### ASSIGNMENT
Before printing the listing, strip out its pictures and keep everything else exact.

### DATA PROVIDED
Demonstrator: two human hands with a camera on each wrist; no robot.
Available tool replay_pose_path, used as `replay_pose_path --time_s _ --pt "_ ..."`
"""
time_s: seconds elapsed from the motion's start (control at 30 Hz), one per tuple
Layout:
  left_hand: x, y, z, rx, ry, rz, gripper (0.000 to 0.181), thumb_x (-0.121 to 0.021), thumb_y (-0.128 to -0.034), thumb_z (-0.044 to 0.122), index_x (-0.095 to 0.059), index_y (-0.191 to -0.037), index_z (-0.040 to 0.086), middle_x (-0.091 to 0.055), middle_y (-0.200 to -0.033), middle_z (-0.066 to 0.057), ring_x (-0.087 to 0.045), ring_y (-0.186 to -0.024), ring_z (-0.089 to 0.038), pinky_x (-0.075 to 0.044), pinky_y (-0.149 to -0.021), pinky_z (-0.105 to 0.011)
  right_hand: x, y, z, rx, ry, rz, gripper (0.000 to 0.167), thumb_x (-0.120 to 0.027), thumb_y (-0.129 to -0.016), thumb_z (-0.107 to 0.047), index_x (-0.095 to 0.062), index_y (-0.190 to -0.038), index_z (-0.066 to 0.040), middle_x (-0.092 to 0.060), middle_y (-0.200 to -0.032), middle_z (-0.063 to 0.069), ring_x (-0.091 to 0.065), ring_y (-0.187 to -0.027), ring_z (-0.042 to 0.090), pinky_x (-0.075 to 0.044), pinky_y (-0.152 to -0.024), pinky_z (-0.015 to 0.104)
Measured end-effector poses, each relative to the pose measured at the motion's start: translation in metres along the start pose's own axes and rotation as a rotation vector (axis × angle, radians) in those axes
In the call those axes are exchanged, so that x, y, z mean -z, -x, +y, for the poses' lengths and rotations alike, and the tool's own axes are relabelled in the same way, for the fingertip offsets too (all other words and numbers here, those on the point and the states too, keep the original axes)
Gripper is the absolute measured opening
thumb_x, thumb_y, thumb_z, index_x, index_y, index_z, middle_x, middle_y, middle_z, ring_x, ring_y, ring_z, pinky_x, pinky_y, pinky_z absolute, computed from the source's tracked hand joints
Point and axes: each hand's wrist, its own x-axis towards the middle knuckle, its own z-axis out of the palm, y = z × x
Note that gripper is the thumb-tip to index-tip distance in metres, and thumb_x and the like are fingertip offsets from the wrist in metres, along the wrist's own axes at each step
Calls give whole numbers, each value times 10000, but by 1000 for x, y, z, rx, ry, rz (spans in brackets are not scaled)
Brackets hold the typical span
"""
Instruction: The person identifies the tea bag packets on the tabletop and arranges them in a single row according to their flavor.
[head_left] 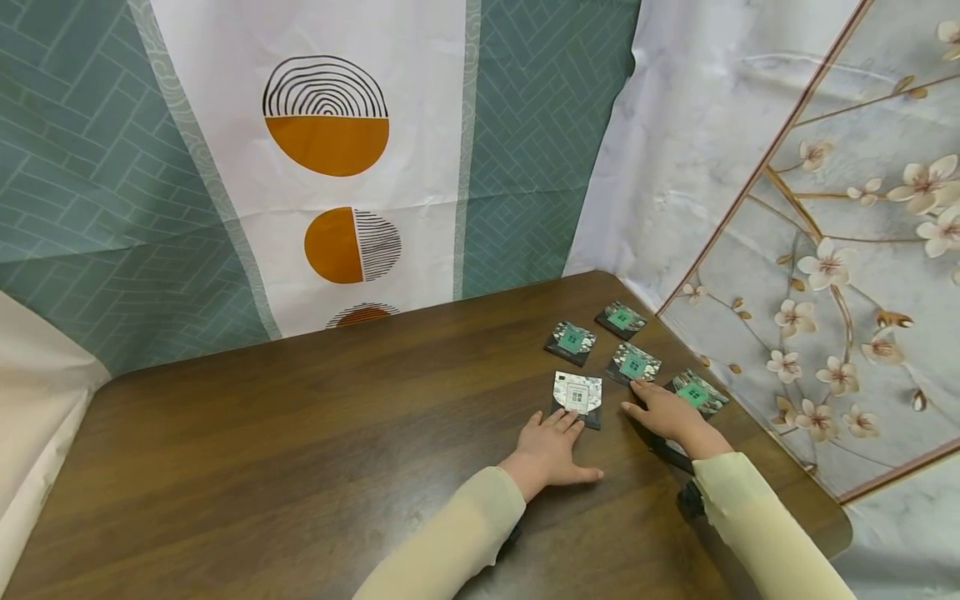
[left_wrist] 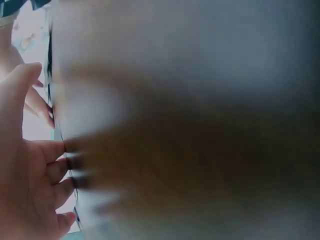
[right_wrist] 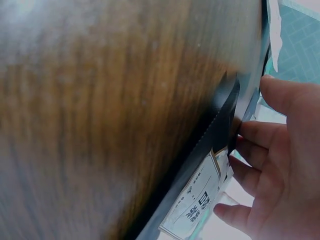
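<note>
My left hand (head_left: 551, 450) lies palm down with its fingers spread, the fingertips on the lower part of a flat packet with a white patterned face (head_left: 577, 388). To its right, my right hand (head_left: 666, 414) reaches over a dark packet (head_left: 670, 452) that it partly hides. In the right wrist view that packet shows a white printed label (right_wrist: 195, 197), and the slightly bent fingers (right_wrist: 262, 135) touch its edge. Just beyond the right fingertips lies a packet with a green label (head_left: 633, 364). Another green-labelled packet (head_left: 697, 392) is partly behind this hand.
Two more green-labelled packets, one (head_left: 571, 340) behind the white one and one (head_left: 621, 318) at the far corner, lie on the brown wooden table (head_left: 262, 450). A patterned cloth (head_left: 420, 167) hangs along the back edge, and a flowered curtain (head_left: 810, 333) borders the right edge.
</note>
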Motion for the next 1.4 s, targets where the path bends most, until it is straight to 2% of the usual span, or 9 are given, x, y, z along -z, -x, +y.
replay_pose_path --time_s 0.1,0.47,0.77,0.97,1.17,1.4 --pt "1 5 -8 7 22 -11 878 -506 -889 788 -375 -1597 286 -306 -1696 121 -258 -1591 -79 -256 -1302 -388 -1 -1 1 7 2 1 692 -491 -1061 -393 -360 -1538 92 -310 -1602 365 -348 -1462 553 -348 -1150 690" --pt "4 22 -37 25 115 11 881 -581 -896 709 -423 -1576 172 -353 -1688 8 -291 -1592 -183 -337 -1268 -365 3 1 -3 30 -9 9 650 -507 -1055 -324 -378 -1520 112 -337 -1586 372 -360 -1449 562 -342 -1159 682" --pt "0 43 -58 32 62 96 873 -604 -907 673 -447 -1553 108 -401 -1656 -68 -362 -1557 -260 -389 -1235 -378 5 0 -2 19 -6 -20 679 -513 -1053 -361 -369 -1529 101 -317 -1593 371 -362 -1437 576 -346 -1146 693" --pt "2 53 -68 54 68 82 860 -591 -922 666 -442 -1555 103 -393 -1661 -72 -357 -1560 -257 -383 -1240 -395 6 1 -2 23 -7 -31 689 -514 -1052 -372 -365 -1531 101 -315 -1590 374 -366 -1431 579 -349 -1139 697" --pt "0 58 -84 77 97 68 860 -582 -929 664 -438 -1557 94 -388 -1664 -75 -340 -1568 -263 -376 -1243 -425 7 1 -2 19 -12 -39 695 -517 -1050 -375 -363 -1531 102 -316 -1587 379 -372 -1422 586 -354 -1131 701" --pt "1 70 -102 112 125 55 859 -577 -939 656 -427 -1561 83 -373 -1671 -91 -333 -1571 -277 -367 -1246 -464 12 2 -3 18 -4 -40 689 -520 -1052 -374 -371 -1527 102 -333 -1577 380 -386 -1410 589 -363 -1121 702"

### EXERCISE SOLUTION
Demonstrator: two human hands with a camera on each wrist; no robot.
Available tool replay_pose_path, used as `replay_pose_path --time_s _ --pt "_ ..."`
"""
time_s: seconds elapsed from the motion's start (control at 30 Hz), one per tuple
Layout:
  left_hand: x, y, z, rx, ry, rz, gripper (0.000 to 0.181), thumb_x (-0.121 to 0.021), thumb_y (-0.128 to -0.034), thumb_z (-0.044 to 0.122), index_x (-0.095 to 0.059), index_y (-0.191 to -0.037), index_z (-0.040 to 0.086), middle_x (-0.091 to 0.055), middle_y (-0.200 to -0.033), middle_z (-0.066 to 0.057), ring_x (-0.087 to 0.045), ring_y (-0.186 to -0.024), ring_z (-0.089 to 0.038), pinky_x (-0.075 to 0.044), pinky_y (-0.149 to -0.021), pinky_z (-0.105 to 0.011)
  right_hand: x, y, z, rx, ry, rz, gripper (0.000 to 0.167), thumb_x (-0.120 to 0.027), thumb_y (-0.129 to -0.016), thumb_z (-0.107 to 0.047), index_x (-0.095 to 0.062), index_y (-0.190 to -0.038), index_z (-0.066 to 0.040), middle_x (-0.092 to 0.060), middle_y (-0.200 to -0.032), middle_z (-0.063 to 0.069), ring_x (-0.091 to 0.065), ring_y (-0.187 to -0.027), ring_z (-0.042 to 0.090), pinky_x (-0.075 to 0.044), pinky_y (-0.152 to -0.024), pinky_z (-0.015 to 0.104)
Measured end-effector poses, each relative to the pose measured at the motion's start: translation in metres along the start pose's own axes and rotation as a rotation vector (axis × angle, radians) in those axes
In the call those axes are exchanged, so that x, y, z mean -z, -x, +y, for the poses' lengths and rotations alike, and the tool's own axes are relabelled in the same way, for the fingertip offsets too (all other words and numbers here, those on the point and the states too, keep the original axes)
Gripper is the absolute measured opening
thumb_x, thumb_y, thumb_z, index_x, index_y, index_z, middle_x, middle_y, middle_z, ring_x, ring_y, ring_z, pinky_x, pinky_y, pinky_z absolute, computed from the source's tracked hand joints
Point and axes: each hand's wrist, its own x-axis towards the middle knuckle, its own z-axis out of the palm, y = z × x
Note that gripper is the thumb-tip to index-tip distance in metres, and thumb_x and the like are fingertip offsets from the wrist in metres, along the wrist's own axes at each step
Calls give whole numbers, each value times 10000, but by 1000 for x, y, z, rx, ry, rz (spans in brackets are not scaled)
Brackets hold the typical span
"""
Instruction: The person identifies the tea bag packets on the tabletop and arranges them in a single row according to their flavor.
[head_left] 
[left_wrist] 
[right_wrist] 
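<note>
My left hand (head_left: 551, 450) lies palm down with its fingers spread, the fingertips on the lower part of a flat packet with a white patterned face (head_left: 577, 388). To its right, my right hand (head_left: 666, 414) reaches over a dark packet (head_left: 670, 452) that it partly hides. In the right wrist view that packet shows a white printed label (right_wrist: 195, 197), and the slightly bent fingers (right_wrist: 262, 135) touch its edge. Just beyond the right fingertips lies a packet with a green label (head_left: 633, 364). Another green-labelled packet (head_left: 697, 392) is partly behind this hand.
Two more green-labelled packets, one (head_left: 571, 340) behind the white one and one (head_left: 621, 318) at the far corner, lie on the brown wooden table (head_left: 262, 450). A patterned cloth (head_left: 420, 167) hangs along the back edge, and a flowered curtain (head_left: 810, 333) borders the right edge.
</note>
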Motion for the next 1.4 s, targets where the path bends most, until it is straight to 2% of the usual span, or 9 are given, x, y, z along -z, -x, +y.
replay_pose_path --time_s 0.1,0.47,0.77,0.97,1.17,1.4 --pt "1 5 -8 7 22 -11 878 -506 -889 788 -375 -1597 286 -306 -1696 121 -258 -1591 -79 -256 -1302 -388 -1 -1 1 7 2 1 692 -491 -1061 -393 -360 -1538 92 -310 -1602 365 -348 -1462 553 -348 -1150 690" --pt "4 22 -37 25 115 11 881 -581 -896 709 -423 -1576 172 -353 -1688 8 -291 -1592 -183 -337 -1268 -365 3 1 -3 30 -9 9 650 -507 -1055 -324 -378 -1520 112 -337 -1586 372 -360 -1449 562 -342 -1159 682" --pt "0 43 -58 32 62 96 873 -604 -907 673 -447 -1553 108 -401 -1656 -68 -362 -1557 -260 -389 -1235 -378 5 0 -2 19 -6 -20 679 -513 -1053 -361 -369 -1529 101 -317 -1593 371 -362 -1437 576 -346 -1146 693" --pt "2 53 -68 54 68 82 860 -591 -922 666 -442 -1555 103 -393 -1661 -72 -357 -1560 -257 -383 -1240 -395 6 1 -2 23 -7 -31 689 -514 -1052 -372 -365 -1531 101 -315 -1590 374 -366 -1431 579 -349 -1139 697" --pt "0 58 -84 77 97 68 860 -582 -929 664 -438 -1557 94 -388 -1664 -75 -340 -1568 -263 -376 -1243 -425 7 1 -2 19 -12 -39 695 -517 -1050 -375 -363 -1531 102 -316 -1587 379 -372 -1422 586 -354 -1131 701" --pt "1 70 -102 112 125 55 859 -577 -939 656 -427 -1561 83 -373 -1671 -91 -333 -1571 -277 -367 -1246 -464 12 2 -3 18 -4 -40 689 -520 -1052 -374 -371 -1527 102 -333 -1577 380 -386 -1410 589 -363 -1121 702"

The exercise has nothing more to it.